L'irrégularité de l'action nerveuse est en outre démontrée par la pâleur ou la rougeur du visage. Ces états alternent quelquefois; ils témoignent d'une dépression nerveuse combinée avec une excitabilité maladive. Des allusions à la couleur anormale de la peau sont fréquentes dans les réponses. L'une des maîtresses va jusqu'à donner une importance particulière à la couleur du bout de l'oreille; c'est par là qu'elle voit de quelle façon les jeunes filles de sa classe sont souffrantes. Si le bout des oreilles est blanc, flasque et tombant, elle en conclut que les jeunes filles ont l'esprit extrêmement fatigué. S'il est relâché, mais rouge, elle en conclut qu'elles « sont fatiguées non par suite de l'étude, mais par la lutte avec leurs nerfs, que la plupart des jeunes écolières de 14 à 15 ans ont rarement entièrement sous leur contrôle ».
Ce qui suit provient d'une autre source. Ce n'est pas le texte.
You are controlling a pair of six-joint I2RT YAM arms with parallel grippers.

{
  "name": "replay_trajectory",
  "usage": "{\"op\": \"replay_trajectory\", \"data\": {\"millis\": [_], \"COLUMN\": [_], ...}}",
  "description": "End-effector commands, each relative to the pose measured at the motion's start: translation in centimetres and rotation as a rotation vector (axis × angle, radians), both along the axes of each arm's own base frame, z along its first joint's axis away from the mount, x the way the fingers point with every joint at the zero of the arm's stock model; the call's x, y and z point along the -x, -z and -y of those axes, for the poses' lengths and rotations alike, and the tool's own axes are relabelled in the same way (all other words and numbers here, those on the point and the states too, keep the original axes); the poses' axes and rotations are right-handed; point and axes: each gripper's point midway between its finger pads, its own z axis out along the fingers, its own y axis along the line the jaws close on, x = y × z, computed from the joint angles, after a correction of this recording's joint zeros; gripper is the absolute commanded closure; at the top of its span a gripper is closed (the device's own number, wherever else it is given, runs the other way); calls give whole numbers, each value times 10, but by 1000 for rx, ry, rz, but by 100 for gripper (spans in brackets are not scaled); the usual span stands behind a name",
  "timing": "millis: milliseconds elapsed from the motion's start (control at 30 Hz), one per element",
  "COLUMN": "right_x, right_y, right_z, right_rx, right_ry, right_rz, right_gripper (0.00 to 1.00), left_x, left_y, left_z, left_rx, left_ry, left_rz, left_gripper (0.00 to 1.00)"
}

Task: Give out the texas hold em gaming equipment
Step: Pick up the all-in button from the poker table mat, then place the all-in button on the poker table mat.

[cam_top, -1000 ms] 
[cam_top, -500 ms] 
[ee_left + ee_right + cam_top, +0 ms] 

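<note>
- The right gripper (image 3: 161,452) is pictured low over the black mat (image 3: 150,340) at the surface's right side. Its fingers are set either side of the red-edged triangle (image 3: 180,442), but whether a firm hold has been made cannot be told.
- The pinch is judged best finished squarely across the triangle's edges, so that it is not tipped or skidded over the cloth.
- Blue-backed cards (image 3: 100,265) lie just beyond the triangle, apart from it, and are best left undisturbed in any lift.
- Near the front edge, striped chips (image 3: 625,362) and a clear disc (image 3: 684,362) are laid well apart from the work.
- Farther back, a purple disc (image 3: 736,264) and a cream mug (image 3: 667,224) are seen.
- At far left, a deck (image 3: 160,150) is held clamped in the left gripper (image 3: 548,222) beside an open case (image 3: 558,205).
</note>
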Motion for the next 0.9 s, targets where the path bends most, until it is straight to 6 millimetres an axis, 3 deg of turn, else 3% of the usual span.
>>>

Maux de tête. — La fréquence des maux de tête sous des formes variées et à tout degré d'intensité va de soi. Il en est de même pour le froid aux pieds, les malaises et les véritables évanouissements. Le manque de sommeil, très accentué, est un autre signe fort connu et bien plus rare. Le grincement des dents et le fait de parler pendant le sommeil sont fréquemment mentionnés; à l'occasion également le somnambulisme. Je ne me propose point d'entrer dans des détails à l'égard d'aucun des points que je viens de signaler, comme ce sont là tous des signes bien connus de l'excès de fatigue. Cela pourrait cependant intéresser l'assistance de voir un dessin que je tiens dans ma main et qui a été fait en donnant, il y a peu de semaines, par un de mes jeunes parents et amis qui était en train de se préparer avec trop de zèle à un examen d'école du gouvernement. Il se réveilla pendant la nuit et se trouva vêtu de sa robe de chambre, assis à sa table, le gaz allumé, et avec une esquisse grotesque d'une tête d'éléphant et quelques autres animaux, qui venait d'être terminée. L'encre était encore humide. Il n'avait pas le moindre souvenir de quoi que ce soit avant le moment du réveil, mais une conversation qu'il avait eue avant de gagner son lit lui avait probablement suggéré l'esquisse.